The head tilts and forceful eyelid yanks that come with using eye drops is pretty annoying enough… but imagine having to do all that right repeatedly after eye surgery.

So scientists have developed contact lenses that would provide a continuous supply of anesthetic medication to the eyes of patients who undergo laser eye surgery.

More than 1 million laser eye correction procedures are performed a year in the US. While LASIK (laser-Assisted in situ keratomileusis) is the most common of these, complications can arise if the patient undergoes trauma or gets hit very hard afterwards.

On the other hand, PRK (photorefractive keratectomy) doesn’t have this complication, making it the preferred choice for athletes and those in the military. BUT this procedure comes with a longer period of pain after surgery.

PRK patients have to wear a special post-op ‘bandage contact lens’ to help the outer layer of the eye heal. And for the pain, they have to drop several medications into their eyes every few hours – which can actually increase the risk of drug overdose.

A team led by Anuj Chauhan from the University of Florida tested whether anesthetics loaded onto a bandage contact lens could release the drugs over time automatically.

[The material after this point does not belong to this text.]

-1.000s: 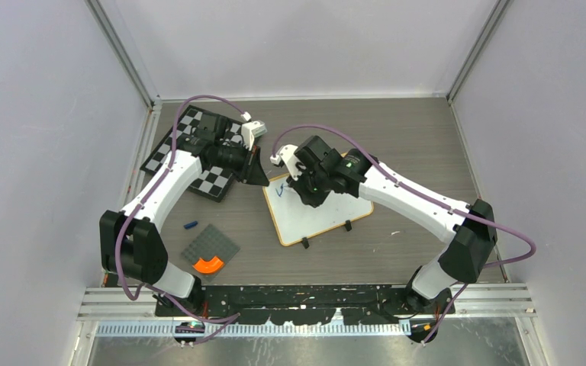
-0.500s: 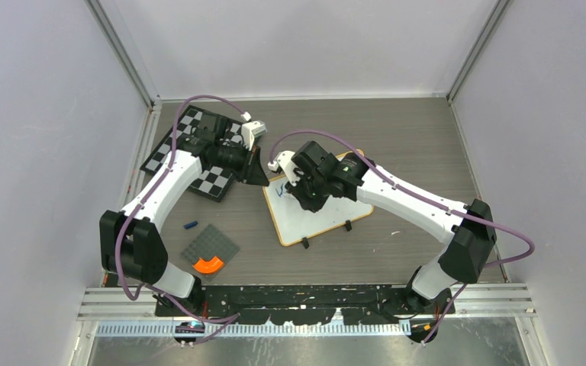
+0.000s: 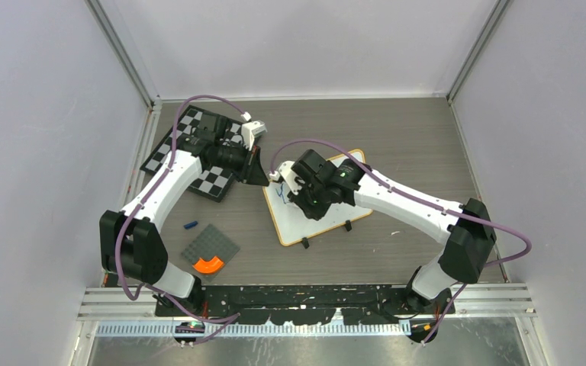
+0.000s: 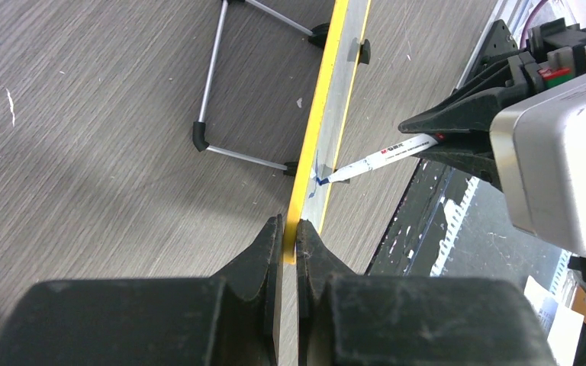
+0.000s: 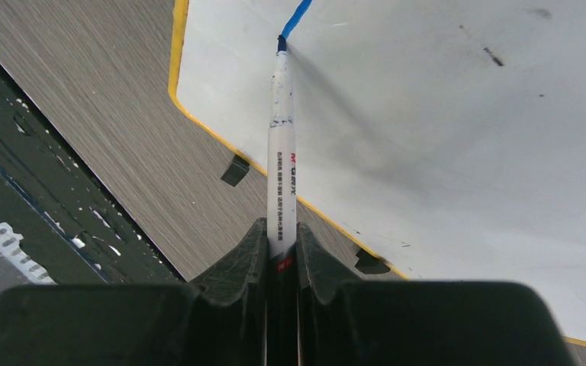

They found that adding vitamin E to the lenses extended the time of release of 3 common anesthetics: from under 2 hours up to an entire day (even a few days in some instances).

The vitamin E acts as a barrier, keeping the anesthetics on the eye where they’re needed.

Late last year, I wrote about using contact lenses to deliver time-release doses of eye medication. Those promise to deliver a constant flow of drugs – such as anti-inflammatories, antibiotics and anti-allergy treatments – without altering the wearer’s vision.

The report appears in the American Chemical Society’s journal Langmuir.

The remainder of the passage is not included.